EBITDA の限界としてよく指摘される点はどれか。最も適切なものを選べ。
解説まとめ
正解は A です。EBITDA は減価償却費を足し戻す一方で、実際の設備投資の現金支出は反映しません。そのため、多額の設備更新を必要とする設備産業では、維持に要する現金を考慮しないまま稼ぐ力を大きく見せてしまう危険があります。これがよく指摘される限界です。
ポイント
この問題の核心は、EBITDA が「設備投資の現金支出を映さない」点です。減価償却費を足し戻すと、あたかも投資負担がないかのように利益が大きく見えます。しかし設備は実際には更新の現金を必要とするため、EBITDA だけで判断すると実態を過大評価しかねません。
ワンポイントアドバイス
EBITDA を評価に使うときは、必ず設備投資額やフリーキャッシュフローも並べて見てみましょう。稼いだ現金のうち、どれだけが設備の維持・更新に消えるかが分かります。EBITDA と投資負担をセットで見る習慣が、設備産業の評価ミスを防ぎます。
解説詳細
設備投資を映さないことが過大評価を生む
EBITDA は減価償却費を利益に足し戻すため、過去の投資の費用負担を打ち消した数字になります。しかし、設備は時間とともに老朽化し、事業を続けるには更新のための新たな現金支出が必要です。EBITDA はこの設備投資の現金支出を反映しないため、設備の重い産業では、維持コストを無視したまま稼ぐ力を大きく見せてしまいます。
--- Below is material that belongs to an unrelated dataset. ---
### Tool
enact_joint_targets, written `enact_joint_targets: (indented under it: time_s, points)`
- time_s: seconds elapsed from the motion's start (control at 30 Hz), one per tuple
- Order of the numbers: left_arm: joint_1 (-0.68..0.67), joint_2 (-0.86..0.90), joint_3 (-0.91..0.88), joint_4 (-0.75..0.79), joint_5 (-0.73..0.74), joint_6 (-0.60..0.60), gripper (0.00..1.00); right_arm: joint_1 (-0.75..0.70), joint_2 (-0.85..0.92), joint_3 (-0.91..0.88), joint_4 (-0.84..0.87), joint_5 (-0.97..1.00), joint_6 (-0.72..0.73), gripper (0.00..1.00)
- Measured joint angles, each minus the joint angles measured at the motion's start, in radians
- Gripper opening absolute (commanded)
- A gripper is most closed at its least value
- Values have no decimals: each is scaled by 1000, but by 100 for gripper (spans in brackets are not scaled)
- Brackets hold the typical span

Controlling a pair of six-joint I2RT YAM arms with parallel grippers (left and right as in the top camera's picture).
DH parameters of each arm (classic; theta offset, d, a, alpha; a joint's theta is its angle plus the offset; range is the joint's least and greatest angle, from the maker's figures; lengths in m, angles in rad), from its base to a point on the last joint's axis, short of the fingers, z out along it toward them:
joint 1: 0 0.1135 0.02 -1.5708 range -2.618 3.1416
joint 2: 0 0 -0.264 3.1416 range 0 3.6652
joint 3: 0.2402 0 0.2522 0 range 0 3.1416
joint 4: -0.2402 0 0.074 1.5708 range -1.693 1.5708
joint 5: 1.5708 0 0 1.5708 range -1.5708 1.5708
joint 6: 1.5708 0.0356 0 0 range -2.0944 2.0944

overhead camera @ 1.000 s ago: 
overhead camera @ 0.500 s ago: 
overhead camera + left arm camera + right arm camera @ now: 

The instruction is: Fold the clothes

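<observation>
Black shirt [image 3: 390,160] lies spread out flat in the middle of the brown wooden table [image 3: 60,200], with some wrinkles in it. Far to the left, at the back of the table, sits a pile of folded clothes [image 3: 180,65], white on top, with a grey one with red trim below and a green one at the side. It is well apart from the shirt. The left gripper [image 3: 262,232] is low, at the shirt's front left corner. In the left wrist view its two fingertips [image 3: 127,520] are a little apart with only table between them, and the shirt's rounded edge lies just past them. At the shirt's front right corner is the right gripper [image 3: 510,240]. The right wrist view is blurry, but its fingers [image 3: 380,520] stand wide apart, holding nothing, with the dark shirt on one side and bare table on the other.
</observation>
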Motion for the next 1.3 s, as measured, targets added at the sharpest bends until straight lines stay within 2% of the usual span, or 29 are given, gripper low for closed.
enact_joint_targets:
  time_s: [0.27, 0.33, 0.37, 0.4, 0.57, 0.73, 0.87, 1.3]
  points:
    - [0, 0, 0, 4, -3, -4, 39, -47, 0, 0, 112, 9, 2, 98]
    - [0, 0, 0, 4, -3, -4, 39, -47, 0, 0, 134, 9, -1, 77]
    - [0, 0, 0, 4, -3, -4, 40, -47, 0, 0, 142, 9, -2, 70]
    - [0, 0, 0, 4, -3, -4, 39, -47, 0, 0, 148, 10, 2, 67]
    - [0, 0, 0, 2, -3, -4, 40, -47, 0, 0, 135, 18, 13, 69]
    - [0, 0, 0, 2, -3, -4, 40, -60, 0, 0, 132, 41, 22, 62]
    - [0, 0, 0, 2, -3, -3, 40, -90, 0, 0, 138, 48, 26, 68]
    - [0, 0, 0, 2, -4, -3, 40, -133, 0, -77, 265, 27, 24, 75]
これがよく指摘される限界です。
ほかの選択肢が誤りである理由
B は「規模の小さい企業を過小評価する」としていますが、EBITDA は割合ではなく金額の指標で、この説明は当てはまりません。C は「利息を差し引いた後」としていますが、EBITDA は利息を差し引く前の利益なので前提が誤っています。D は「税引後の確定利益」としていますが、EBITDA は税引前の近似であり、これも誤りです。設備投資を映さないと述べた A が、EBITDA の限界として正しく、正解です。